### WHAT YOU WILL DO
Repeat nothing but the lines below running from the one containing "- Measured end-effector" to the one containing "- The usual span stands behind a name". Keep both end lines.
════════
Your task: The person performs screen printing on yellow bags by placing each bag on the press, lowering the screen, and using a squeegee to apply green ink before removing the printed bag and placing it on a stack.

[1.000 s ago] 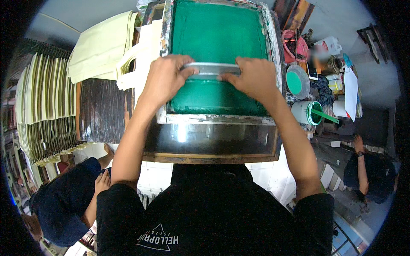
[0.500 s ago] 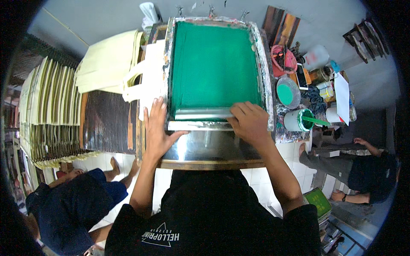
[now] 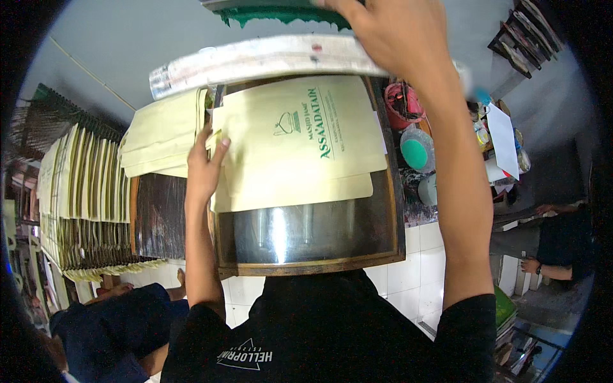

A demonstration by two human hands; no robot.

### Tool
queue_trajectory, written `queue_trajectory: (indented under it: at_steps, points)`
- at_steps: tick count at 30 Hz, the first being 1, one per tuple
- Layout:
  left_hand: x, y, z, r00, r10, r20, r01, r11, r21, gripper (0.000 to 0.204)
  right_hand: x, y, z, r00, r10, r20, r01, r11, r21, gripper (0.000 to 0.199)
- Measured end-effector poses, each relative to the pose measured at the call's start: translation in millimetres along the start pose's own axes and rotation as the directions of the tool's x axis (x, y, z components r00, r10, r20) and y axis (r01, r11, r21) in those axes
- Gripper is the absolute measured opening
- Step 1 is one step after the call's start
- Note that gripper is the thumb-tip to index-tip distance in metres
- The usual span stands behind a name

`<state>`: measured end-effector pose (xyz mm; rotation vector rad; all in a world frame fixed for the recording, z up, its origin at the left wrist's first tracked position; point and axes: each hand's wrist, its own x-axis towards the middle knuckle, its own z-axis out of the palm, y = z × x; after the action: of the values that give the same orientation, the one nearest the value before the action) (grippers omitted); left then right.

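A pale yellow cloth bag [image 3: 255, 153] with a green print lies flat on the dark, glossy printing board [image 3: 306, 242]. My left hand [image 3: 205, 166] is at the bag's left edge, with a fold of cloth between thumb and forefinger. Above the board's far part, the screen frame [image 3: 262, 60] is tilted up, its pale front rail towards me. Beyond that rail a squeegee [image 3: 281, 16] carries thick green ink along its edge. My right hand [image 3: 399, 32] reaches over the rail's right end, its fingers closed at the squeegee; the fingertips are partly cut off by the picture's top.
A stack of yellow bags [image 3: 166, 131] lies left of the board, and many more hang on a rack [image 3: 83, 179]. To the right are a red bucket [image 3: 402, 108], a bowl of green ink [image 3: 415, 153] and a tub [image 3: 428, 189]. Other people are at both sides.
The screen frame has swung up off the board, uncovering the printed bag. My right hand has moved far up with the squeegee; my left hand has gone from the frame's corner to the bag's edge.
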<state>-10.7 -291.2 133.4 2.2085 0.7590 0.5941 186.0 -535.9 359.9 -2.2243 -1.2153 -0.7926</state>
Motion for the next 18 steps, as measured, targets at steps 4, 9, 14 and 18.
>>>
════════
### SOLUTION FOR THIS TASK
- Measured end-effector poses, each relative to the pose measured at the call's start: translation in millimetres along the start pose's own axes and rotation as the directions of the tool's x axis (x, y, z components r00, r10, r20) and y axis (r01, r11, r21) in those axes
- Gripper is the absolute measured opening
- Step 1 is one step after the call's start
- Note that gripper is the thumb-tip to index-tip distance in metres
- The usual span stands behind a name

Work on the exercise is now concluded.